Beginning with the opening line, set down each line of the material below exactly, stopping once the line with "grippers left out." is done.

§ **Dataset extract**
--- START ---
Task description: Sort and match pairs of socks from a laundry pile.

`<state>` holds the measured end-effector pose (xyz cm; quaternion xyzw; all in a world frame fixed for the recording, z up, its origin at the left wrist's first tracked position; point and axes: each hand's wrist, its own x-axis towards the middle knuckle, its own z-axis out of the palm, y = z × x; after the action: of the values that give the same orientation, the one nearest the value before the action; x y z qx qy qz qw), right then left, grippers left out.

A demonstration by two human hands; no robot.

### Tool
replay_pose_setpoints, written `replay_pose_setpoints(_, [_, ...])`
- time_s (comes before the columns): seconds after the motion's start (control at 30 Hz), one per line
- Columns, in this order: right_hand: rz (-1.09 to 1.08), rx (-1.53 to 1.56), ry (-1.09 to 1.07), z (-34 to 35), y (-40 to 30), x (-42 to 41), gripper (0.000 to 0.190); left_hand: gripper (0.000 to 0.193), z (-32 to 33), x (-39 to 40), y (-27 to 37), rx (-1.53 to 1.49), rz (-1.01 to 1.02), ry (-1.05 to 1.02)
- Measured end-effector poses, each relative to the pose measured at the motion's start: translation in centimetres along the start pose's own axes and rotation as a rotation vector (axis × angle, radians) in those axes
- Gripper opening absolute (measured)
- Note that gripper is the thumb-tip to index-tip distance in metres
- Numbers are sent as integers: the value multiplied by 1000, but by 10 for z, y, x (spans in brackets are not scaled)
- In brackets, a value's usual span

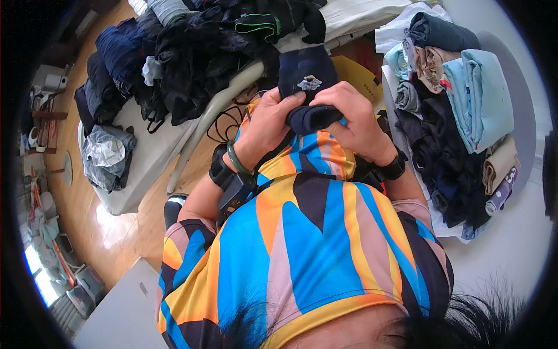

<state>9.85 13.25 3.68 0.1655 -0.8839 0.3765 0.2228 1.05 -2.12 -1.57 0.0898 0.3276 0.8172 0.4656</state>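
Note:
A dark navy knitted garment [308,65], probably a sock or sleeve-like piece, hangs between both hands over the lap, with a pale grey and tan motif on it. My left hand [269,122] pinches its left edge, thumb on top near the motif. My right hand [358,120] grips the rolled or folded dark end [314,118] on the other side. The fingertips of both hands are partly hidden by the cloth. A green bangle [236,158] is on the left wrist, and both wrists wear black straps.
A large heap of dark clothes [192,56] lies ahead on the left. Folded clothes, with a light blue folded cloth [479,100], lie on the right. A pale curved tube [218,113], black cables [224,126] and a yellow object [359,78] are near the hands.

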Motion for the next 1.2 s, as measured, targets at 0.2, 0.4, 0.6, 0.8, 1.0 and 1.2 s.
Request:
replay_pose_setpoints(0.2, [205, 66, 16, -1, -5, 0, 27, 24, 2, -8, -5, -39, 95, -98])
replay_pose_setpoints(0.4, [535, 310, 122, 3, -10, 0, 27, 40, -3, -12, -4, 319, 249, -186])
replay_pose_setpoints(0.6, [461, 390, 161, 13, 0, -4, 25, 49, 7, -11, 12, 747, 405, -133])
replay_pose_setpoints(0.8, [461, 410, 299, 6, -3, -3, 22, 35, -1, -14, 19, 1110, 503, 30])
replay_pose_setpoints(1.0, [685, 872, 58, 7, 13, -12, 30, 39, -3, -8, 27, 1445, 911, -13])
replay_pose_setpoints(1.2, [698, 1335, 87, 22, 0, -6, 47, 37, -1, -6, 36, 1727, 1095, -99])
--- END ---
§ **Task solution**
Task description: Sort and match pairs of socks from a laundry pile.

`<state>` holds the measured end-effector pose (xyz cm; quaternion xyzw; all in a world frame fixed for the recording, z up, its origin at the left wrist's first tracked position; point and axes: each hand's wrist, its own x-axis towards the middle knuckle, its own z-axis out of the palm, y = z × x; after the action: of the values that give the same orientation, the one nearest the value before the action; x y z qx qy qz qw), right then left, grippers left out.

This exercise requires no additional answer.